What you should do = State the number of lines in the records that contain "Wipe", with no other words.

Items from a data source
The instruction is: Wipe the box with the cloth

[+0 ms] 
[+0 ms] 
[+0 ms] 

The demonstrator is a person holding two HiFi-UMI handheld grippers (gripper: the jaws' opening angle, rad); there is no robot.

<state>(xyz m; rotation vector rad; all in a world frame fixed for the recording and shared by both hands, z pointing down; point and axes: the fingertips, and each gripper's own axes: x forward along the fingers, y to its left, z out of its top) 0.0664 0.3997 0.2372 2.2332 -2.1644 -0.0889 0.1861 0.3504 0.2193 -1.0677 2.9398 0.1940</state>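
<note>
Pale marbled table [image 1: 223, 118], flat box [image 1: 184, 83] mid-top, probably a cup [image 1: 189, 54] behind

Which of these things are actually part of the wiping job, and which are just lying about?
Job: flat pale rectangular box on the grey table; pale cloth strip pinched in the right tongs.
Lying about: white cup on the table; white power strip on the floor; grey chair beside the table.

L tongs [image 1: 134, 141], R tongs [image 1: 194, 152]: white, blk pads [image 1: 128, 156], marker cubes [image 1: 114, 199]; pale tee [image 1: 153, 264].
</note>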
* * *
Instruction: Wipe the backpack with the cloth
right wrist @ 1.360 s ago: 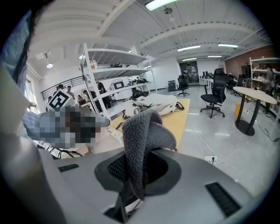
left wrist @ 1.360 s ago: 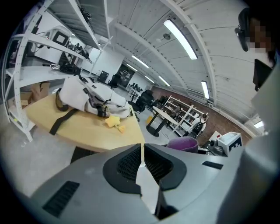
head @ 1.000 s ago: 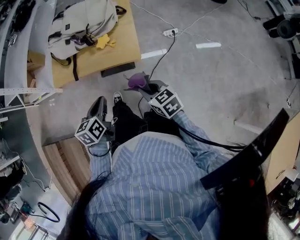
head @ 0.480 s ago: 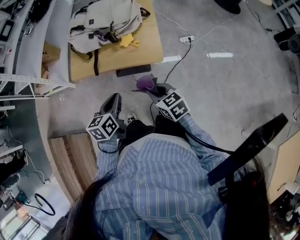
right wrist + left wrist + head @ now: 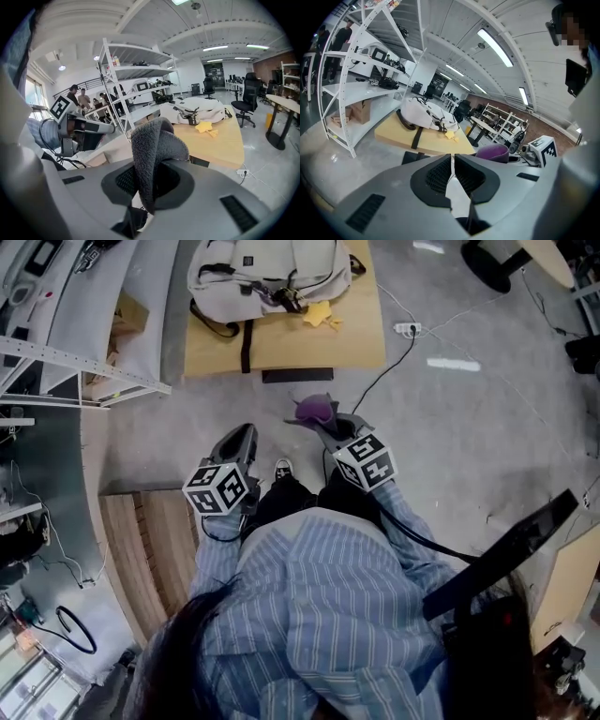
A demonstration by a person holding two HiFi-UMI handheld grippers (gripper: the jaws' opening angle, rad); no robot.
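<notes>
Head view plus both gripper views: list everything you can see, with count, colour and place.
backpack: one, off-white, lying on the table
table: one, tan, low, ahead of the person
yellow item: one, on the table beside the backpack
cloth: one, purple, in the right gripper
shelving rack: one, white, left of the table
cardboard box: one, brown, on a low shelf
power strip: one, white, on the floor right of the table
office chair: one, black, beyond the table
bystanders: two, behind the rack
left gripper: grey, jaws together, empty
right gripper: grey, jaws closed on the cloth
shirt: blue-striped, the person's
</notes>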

Response area = 2